Он ловит его ртом. Глотает жадно, с выдохом через нос, с вибрацией, которую я чувствую губами, зубами, нёбом. Его язык находит мой, и на этот раз я отвечаю — робко, неловко, путая движение, не зная, куда деть нос, но отвечаю, и когда мой язык впервые проходит по его нижней губе, он стонет мне в рот, и я хочу ещё этот звук, хочу быть его причиной, хочу собирать его стоны, как он собирает мои.
Его бедро — между моих. Когда оно появилось, я не знаю, но оно давит мускулистое, тяжёлое, точно туда, где пульсирует, где мокро и горячо, где ткань джинсов стала мучительной границей между тем, что есть, и тем, чего я хочу. Я двигаюсь, подаюсь вперёд непроизвольно, и давление усиливается, и стон вылетает громче, откровеннее, с подрагиванием на конце, с хрипотцой, которая бывает только у Панды, а теперь появилась здесь, в реальности, потому что его рот содрал с меня все слои и маски, и осталась я — голая даже в одежде.
Он отрывается от моих губ — на миллиметр, не на сантиметр, — и его дыхание, рваное, горячее, ложится мне на рот, как ещё одно прикосновение.
— Чёрт, Мила. — Его голос сорван, и каждое слово царапает мне губы. — Если ты будешь звучать так — я не отвечаю за себя.
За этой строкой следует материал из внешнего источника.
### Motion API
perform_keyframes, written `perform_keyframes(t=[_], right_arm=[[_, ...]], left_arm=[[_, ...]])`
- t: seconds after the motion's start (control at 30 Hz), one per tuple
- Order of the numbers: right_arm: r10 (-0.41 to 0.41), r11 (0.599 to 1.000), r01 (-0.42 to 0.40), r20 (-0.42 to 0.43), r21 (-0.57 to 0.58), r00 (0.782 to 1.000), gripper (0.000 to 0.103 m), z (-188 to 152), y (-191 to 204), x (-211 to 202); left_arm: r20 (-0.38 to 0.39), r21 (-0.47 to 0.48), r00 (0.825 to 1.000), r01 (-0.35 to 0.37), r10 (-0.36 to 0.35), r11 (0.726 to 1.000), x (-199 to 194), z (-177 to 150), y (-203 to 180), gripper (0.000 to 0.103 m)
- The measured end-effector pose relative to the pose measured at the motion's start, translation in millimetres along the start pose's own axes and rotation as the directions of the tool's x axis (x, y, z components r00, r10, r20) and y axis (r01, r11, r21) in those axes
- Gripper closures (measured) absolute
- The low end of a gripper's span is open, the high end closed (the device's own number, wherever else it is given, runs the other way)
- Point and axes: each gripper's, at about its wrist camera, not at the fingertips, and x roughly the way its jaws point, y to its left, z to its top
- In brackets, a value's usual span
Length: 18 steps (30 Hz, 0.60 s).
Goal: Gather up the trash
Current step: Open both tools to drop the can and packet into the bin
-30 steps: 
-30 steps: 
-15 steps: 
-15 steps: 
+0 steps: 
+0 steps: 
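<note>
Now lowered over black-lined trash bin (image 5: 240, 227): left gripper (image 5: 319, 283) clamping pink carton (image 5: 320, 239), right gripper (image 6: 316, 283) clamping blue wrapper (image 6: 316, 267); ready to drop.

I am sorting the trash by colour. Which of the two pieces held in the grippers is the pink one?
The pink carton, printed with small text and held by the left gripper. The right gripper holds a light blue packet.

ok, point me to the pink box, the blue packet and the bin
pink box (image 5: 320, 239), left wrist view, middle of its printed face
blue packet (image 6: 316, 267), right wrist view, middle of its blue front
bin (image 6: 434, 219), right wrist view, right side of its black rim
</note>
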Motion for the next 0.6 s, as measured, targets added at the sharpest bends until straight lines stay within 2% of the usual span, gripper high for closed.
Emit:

Совсем.
— А сейчас ты отвечаешь? — спрашиваю я, и мой голос чужой, низкий, сиплый, севший на два тона.
Он смеётся коротко, хрипло, больно, и его дыхание проходит по моим мокрым губам, как ожог.
— Нет. Я не отвечаю за себя уже минут пятнадцать. С того момента, как ты сказала «ни разу». С этого момента у меня в голове один цикл: хочу, нельзя, хочу, нельзя, и сторона «хочу» побеждает с отрывом, от которого стыдно.
— Насколько стыдно?
— Так, что я стою с тобой у стены и думаю, какой звук ты издашь, когда я первый раз...
Он обрывает себя. Стискивает зубы — я слышу, как скрипит эмаль, — и его пальцы на моём ребре впиваются так, что будет синяк, и от мысли, что завтра на моей коже будут его отпечатки, у меня внизу живота скручивается что-то тугое, требовательное.
— Когда первый раз — что? — спрашиваю я, потому что сидр и его рот убили всё, что отвечало за самосохранение, и потому что мне нужно услышать, нужно, чтобы он договорил.
Его глаза открываются. Чёрные. Зрачки заняли радужку целиком, до тонкого тёмного кольца по краю.
— Когда я первый раз коснусь тебя по-настоящему, — говорит он, и каждое слово как палец, ведущий по позвоночнику сверху вниз, медленно, по одному позвонку. — Не через ткань и не через десять сантиметров грёбаной стены.
Его рука поднимается к моему лицу — не касается, останавливается в сантиметре от скулы, и я чувствую жар его ладони щекой, как чувствуют жар от открытой печной дверцы, и этот сантиметр между его кожей и моей плотнее любого прикосновения, тяжелее, невыносимее.